Millenial: tutto diverso anche gli investimenti

A volte ci sono definizioni, spesso create da esperti di marketing o sociologi, che ottengono un successo straordinario, ben oltre le intenzioni di chi le crea. Il termine millennial rientra senz’altro in questo ristretto gruppo di etichette che si sono imposte in un modo straordinario, assumendo, man mano che si diffondevano, un significato diverso a seconda degli interlocutori. In generale, questa parola è stata utilizzata come sinonimo di giovani, senza che ci si rendesse conto, però, di alcuni fattori importantissimi, destinati a impattare enormemente l’andamento dei mercati e dei prodotti di investimento nei prossimi anni.

Innanzitutto, ogni delimitazione generazionale tende gioco forza a comprendere un lasso di tempo piuttosto elevato, includendo così persone cresciute in condizioni notevolmente diverse. Generalmente, infatti, rientrano nell’ambito dei millennial tutti coloro che sono nati fra il 1981 e il 1996 compresi. Come si può capire, si tratta di un arco temporale ampio e caratterizzato da esperienze e gusti molto diversi. I più anziani del gruppo sono diventati adulti in un mondo in cui internet era agli albori e, allo scoppio della crisi finanziaria del 2008, in molti casi avevano già esperienze lavorative. Chi è nato nella seconda metà degli anni novanta, invece, non ricorda, o quasi, un mondo prima dell’avvento degli smartphone.

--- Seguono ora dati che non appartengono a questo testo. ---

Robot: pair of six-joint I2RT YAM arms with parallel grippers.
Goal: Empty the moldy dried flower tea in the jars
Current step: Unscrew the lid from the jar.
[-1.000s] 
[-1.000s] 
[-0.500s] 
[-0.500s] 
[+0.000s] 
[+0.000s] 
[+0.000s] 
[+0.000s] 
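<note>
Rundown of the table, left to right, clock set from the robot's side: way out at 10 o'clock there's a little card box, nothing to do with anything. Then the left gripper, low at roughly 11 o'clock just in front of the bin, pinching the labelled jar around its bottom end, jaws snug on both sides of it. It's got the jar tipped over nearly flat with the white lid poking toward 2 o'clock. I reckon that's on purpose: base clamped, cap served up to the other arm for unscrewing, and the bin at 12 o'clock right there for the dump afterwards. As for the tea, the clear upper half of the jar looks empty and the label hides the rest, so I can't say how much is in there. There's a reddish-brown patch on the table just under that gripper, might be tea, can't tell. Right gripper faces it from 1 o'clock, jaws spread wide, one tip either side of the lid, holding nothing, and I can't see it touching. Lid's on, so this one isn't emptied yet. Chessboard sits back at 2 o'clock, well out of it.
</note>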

Ciò che è certo è che si tratta di un blocco di persone importantissimo per l’economia globale per due ragioni. La prima è il loro numero: uno studio della Banca Mondiale del 2015 ha calcolato che all’epoca vi fossero al mondo 2,3 miliardi di persone considerate millennial, un gruppo molto più numeroso rispetto a 1,4 miliardi di coloro che sono nati fra il 1965 e il 1979. Di questi 2,3 miliardi oltre 400 milioni sono cinesi, un dato assolutamente fondamentale per capire il peso economico e trasformativo dei 25-30enni di oggi.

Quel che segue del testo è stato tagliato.